▶ TASK
Reproduce each line of the material exactly as it reads.
- - -
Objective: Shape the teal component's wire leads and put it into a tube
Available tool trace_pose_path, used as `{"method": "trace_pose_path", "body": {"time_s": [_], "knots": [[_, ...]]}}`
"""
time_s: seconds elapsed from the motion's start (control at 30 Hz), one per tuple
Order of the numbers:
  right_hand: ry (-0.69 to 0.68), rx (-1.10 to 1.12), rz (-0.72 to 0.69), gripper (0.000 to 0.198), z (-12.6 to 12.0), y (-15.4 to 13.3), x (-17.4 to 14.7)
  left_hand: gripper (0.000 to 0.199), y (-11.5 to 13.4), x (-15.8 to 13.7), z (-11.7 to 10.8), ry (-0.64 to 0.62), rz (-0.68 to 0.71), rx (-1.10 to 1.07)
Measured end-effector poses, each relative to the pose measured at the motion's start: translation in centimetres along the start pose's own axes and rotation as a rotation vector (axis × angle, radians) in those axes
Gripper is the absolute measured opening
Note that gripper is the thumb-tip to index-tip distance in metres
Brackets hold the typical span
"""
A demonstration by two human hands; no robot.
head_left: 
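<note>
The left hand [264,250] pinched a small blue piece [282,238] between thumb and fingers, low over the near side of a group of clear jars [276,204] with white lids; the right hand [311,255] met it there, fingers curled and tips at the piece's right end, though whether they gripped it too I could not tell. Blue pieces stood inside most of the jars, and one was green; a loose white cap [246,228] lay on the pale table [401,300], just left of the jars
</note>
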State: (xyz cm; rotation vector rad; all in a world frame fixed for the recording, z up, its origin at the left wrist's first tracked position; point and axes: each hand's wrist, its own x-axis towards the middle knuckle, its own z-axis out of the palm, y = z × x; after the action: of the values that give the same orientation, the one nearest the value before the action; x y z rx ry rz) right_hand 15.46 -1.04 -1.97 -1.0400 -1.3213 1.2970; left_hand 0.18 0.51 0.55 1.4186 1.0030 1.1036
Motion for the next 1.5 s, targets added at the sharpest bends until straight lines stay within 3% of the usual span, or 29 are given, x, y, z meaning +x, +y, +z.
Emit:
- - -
▶ RESPONSE AREA
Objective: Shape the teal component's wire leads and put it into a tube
Available tool trace_pose_path, used as `{"method": "trace_pose_path", "body": {"time_s": [_], "knots": [[_, ...]]}}`
"""
time_s: seconds elapsed from the motion's start (control at 30 Hz), one per tuple
Order of the numbers:
  right_hand: ry (-0.69 to 0.68), rx (-1.10 to 1.12), rz (-0.72 to 0.69), gripper (0.000 to 0.198), z (-12.6 to 12.0), y (-15.4 to 13.3), x (-17.4 to 14.7)
  left_hand: gripper (0.000 to 0.199), y (-11.5 to 13.4), x (-15.8 to 13.7), z (-11.7 to 10.8), ry (-0.64 to 0.62), rz (-0.68 to 0.71), rx (-1.10 to 1.07)
Measured end-effector poses, each relative to the pose measured at the motion's start: translation in centimetres along the start pose's own axes and rotation as a rotation vector (axis × angle, radians) in those axes
Gripper is the absolute measured opening
Note that gripper is the thumb-tip to index-tip distance in metres
Brackets hold the typical span
"""
A demonstration by two human hands; no robot.
head_left: 
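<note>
The left hand [264,250] pinched a small blue piece [282,238] between thumb and fingers, low over the near side of a group of clear jars [276,204] with white lids; the right hand [311,255] met it there, fingers curled and tips at the piece's right end, though whether they gripped it too I could not tell. Blue pieces stood inside most of the jars, and one was green; a loose white cap [246,228] lay on the pale table [401,300], just left of the jars
</note>
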State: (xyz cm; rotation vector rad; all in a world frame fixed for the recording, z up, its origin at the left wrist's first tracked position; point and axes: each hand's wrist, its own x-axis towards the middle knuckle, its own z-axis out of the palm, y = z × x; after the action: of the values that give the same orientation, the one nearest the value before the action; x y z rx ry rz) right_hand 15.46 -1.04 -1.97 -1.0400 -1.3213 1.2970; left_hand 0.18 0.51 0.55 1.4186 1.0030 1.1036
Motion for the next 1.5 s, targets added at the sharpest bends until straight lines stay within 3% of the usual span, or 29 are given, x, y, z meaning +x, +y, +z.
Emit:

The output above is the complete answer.